The rules and guidelines Under which legal systems operate. Procedural law describes the mechanisms for resolving disputes and enforcing the substantive laws.

Product-Extension Merger:

A type of conglomerate merger in which one firm takes over another whose products are related to the acquiring firm's products.

Product Liability:

A branch of tort law involving claims brought for personal injury, death, or property damage caused by the defective manufacture, design, packaging, or labeling of a commercial product.

Promissory Estoppel:

Doctrine under which a court may enforce a gratuitous (freely made) promise if the person to whom the promise was made relied upon it, the maker of the promise had reason to expect that the promise would be relied on, and enforcing the promise is necessary in order to do justice.

Promotional Allowance:

A fee charged by a retailer to a wholesaler to cover the cost of promoting the wholesaler's products. Prohibited by the Robinson Patman Act.

Prospectus:

A document providing financial data and background on a company that offers new securities. It must be approved by the Securities and Exchange Commission and then made available to prospective buyers before the security may be sold.

Proximate Cause:

In tort law, the primary cause of an injury, or that which produced the injury and without which the accident would not have happened. A defendant cannot be liable in tort unless his or her action or failure to act was the proximate cause of the plaintiff's injury. proxy Written authorization from a shareholder allowing another person to cast the shareholder's votes at a corporation's annual meeting.

Proxy Statement:

Information that the Securities and Exchange Commission requires to be given shareholders in connection with the solicitation of their proxies.

Public Law:

The body of law affecting the public generally. Public law includes criminal law, constitutional law, administrative law, and laws concerned with the structure of government.

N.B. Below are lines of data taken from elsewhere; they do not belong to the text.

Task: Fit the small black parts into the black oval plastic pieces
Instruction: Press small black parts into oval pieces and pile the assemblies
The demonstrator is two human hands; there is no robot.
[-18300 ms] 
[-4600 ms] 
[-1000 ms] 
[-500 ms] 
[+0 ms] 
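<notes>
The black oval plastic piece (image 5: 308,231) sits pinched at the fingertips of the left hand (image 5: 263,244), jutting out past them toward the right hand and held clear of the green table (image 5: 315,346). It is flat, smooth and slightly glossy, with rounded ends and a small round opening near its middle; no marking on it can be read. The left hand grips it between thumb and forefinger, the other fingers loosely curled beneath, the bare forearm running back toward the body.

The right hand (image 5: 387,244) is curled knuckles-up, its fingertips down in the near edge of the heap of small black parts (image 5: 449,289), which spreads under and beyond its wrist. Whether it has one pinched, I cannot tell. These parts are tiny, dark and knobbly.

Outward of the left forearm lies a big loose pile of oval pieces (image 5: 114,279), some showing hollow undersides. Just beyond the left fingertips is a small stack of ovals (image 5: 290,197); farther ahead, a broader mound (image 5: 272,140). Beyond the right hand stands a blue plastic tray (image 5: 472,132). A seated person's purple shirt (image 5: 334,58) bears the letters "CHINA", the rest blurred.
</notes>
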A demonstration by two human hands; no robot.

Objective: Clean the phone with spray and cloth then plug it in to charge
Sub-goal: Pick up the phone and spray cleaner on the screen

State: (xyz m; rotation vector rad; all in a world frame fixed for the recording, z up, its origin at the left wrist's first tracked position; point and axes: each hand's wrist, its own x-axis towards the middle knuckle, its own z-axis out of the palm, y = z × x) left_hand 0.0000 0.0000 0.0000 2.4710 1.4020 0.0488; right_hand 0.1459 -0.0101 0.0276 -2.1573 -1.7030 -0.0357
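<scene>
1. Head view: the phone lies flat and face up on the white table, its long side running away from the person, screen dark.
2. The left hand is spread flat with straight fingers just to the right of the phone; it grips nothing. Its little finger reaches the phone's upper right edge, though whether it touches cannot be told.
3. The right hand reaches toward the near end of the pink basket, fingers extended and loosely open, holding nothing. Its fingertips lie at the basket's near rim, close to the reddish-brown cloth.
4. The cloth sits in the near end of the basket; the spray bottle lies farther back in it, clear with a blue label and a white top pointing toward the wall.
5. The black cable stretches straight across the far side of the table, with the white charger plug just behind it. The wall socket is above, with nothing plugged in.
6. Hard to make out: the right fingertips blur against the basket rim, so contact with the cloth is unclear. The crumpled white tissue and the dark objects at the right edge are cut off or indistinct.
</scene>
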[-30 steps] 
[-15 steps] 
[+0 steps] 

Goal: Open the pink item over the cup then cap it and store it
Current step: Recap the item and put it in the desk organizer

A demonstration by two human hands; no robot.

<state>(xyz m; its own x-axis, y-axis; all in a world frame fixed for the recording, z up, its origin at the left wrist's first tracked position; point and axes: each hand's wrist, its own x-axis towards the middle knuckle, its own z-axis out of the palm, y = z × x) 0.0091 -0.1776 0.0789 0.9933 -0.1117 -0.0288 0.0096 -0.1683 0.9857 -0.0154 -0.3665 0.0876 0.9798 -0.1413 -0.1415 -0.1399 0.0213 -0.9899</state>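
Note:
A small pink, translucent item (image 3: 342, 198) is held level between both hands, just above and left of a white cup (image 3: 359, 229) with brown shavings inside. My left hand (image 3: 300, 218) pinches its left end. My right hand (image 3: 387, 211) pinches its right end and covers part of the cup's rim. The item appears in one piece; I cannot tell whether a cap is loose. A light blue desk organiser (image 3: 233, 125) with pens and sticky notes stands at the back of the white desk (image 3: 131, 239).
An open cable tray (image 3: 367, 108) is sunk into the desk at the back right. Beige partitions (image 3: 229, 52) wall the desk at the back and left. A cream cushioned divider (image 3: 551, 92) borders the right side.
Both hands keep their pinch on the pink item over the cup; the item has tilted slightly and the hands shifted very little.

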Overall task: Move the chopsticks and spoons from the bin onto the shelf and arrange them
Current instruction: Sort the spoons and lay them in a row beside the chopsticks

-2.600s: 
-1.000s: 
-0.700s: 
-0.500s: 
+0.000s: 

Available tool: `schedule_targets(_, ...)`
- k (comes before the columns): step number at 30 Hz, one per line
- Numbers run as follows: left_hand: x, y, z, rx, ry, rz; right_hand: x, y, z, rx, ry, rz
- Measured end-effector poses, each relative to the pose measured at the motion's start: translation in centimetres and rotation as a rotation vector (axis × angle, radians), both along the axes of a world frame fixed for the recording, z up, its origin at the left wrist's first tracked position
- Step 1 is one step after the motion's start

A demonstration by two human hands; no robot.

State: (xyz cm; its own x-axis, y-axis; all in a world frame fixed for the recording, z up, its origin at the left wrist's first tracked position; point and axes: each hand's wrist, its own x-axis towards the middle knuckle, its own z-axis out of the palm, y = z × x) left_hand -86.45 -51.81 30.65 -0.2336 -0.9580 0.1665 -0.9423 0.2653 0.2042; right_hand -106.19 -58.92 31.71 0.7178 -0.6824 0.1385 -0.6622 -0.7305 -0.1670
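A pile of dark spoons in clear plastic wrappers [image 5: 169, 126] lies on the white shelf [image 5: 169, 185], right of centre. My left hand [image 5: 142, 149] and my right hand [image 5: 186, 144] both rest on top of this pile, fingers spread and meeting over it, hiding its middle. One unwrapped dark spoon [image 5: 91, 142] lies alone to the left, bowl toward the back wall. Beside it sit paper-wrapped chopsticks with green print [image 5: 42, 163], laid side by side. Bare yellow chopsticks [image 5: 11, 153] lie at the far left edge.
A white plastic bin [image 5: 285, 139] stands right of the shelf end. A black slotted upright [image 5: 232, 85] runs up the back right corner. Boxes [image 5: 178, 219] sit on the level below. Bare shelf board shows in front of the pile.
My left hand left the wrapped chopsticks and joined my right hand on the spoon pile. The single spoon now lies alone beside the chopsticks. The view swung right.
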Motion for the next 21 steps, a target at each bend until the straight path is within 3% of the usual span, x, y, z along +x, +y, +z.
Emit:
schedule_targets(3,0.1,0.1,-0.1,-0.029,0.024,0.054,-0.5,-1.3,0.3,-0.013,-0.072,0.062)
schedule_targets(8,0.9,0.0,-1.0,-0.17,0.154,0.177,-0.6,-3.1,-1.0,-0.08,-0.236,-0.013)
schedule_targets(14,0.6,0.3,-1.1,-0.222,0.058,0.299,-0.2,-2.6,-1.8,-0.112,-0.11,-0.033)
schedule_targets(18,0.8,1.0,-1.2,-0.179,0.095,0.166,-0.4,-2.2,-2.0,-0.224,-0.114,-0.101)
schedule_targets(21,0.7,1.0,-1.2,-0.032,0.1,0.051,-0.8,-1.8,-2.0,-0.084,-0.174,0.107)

Publicly Held Corporation:

A corporation that has outstanding shares of stock, usually owned by a large number of people. Its shares are usually sold in a stock exchange, and its directors, not its shareholders, are responsible for corporate management.

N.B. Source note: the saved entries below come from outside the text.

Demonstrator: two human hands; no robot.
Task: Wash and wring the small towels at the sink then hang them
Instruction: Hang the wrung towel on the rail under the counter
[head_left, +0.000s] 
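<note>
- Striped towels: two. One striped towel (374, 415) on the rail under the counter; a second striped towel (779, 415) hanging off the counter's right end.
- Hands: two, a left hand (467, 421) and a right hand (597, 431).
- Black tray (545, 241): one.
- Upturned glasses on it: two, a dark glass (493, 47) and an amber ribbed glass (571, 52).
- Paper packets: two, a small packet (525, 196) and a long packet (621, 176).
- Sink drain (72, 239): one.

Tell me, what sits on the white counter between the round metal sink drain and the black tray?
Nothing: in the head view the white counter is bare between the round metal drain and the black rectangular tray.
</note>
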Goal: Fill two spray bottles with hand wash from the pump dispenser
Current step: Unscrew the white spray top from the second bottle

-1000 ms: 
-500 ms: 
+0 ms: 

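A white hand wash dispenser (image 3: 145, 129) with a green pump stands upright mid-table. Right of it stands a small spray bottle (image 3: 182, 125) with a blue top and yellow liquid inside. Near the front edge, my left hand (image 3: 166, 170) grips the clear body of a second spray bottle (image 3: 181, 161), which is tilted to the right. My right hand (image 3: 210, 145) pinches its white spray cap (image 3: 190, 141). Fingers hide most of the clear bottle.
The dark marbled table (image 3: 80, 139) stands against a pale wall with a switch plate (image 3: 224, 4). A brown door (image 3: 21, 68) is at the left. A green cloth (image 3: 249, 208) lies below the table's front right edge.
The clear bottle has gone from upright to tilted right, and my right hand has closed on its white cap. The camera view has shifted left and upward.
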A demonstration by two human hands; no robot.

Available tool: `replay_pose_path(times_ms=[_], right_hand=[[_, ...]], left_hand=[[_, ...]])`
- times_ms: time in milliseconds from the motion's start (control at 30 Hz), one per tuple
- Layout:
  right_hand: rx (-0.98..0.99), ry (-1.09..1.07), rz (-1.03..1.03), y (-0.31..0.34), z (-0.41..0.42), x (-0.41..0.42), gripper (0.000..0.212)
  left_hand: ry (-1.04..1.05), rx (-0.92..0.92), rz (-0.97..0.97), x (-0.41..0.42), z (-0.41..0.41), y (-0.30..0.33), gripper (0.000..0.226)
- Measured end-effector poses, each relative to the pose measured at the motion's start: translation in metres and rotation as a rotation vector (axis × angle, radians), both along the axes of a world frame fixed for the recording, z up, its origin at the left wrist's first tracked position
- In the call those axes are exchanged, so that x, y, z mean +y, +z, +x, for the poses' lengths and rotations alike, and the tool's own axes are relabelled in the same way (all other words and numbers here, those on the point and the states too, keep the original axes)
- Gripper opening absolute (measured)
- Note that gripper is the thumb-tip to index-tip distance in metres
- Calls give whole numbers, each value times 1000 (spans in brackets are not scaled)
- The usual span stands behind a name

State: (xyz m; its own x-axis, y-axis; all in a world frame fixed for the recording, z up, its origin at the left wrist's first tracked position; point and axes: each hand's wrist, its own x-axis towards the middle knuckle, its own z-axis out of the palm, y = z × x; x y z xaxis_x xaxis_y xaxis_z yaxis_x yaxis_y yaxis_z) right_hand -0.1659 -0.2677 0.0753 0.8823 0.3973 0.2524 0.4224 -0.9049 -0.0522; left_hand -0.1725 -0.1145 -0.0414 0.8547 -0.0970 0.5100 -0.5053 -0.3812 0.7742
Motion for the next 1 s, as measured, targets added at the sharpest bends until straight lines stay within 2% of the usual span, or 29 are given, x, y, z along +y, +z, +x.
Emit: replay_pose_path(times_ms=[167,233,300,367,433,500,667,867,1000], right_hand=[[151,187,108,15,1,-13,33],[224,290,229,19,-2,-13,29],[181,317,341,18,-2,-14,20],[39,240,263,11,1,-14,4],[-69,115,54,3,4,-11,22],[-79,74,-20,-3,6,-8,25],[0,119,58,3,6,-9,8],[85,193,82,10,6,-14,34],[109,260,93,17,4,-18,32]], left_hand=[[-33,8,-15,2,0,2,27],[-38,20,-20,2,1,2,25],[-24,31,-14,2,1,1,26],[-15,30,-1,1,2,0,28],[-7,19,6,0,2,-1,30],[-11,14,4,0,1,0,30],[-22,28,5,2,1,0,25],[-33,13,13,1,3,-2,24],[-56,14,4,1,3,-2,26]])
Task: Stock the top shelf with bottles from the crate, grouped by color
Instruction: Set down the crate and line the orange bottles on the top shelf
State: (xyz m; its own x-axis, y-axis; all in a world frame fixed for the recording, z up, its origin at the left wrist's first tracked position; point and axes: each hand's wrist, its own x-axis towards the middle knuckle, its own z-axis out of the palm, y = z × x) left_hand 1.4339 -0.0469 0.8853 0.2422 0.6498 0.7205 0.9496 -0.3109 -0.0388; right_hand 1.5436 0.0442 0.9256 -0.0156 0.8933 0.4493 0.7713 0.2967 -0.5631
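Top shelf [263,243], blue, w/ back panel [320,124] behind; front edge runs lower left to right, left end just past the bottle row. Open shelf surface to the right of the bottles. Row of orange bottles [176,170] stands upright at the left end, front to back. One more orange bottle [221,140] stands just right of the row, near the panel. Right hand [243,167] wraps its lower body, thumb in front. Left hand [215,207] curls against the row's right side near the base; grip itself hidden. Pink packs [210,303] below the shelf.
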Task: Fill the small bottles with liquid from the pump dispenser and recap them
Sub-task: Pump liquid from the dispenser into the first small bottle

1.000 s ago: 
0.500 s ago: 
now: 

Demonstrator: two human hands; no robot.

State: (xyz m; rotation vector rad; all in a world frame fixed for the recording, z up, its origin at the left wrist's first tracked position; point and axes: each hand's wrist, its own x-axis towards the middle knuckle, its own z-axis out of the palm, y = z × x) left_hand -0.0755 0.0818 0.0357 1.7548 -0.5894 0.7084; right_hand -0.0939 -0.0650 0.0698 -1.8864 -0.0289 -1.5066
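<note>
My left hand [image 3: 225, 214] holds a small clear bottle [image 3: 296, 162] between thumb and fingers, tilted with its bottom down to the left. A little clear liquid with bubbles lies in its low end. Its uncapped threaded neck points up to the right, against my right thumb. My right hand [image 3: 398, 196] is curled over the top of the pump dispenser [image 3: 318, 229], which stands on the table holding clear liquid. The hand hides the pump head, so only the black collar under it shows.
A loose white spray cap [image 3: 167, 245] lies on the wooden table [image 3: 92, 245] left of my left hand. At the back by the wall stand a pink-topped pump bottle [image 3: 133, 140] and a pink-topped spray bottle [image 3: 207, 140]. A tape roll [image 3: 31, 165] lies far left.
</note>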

Public-Private Partnership:

An institution that operates at a profit while meeting a specific need of the government; for example, the Federal National Mortgage Association ("Fannie Mae").

Punitive Damages:

Monetary damages that may be imposed on a defendant in order to punish and deter. They are generally associated with tort, not contract, actions and are awarded not for simply negligent behavior but for acts that are considered reckless, malicious, or outrageous. Also known as exemplary damages.

Pure Merger:

A type of conglomerate merger in which the products or services of the merging firms are entirely unrelated.